What is expected: Every line below must be given again exactly.

Data shown:
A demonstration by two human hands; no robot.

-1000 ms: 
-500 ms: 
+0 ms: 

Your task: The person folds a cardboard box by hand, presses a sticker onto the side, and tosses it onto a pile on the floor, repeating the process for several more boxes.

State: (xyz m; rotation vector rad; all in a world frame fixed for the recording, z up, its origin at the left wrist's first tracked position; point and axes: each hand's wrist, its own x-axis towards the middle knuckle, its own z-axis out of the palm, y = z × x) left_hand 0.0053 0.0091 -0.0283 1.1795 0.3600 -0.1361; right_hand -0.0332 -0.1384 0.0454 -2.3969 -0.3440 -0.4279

Exercise output:
A demonstration by two human hands; no robot.

-1000 ms: 
-500 ms: 
+0 ms: 

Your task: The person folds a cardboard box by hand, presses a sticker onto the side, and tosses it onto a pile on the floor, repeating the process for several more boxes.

State: (xyz m; rotation vector rad; all in a world frame fixed for the recording, z up, its origin at the left wrist's first tracked position; point and axes: each hand's wrist, its own x-axis towards the middle knuckle, its own z-axis out of the palm, y = z × x) left_hand 0.0053 0.0091 -0.0283 1.1795 0.3600 -0.1361; right_hand -0.0332 -0.1384 0.0454 -2.3969 -0.3440 -0.4279

Nothing else goes in the answer.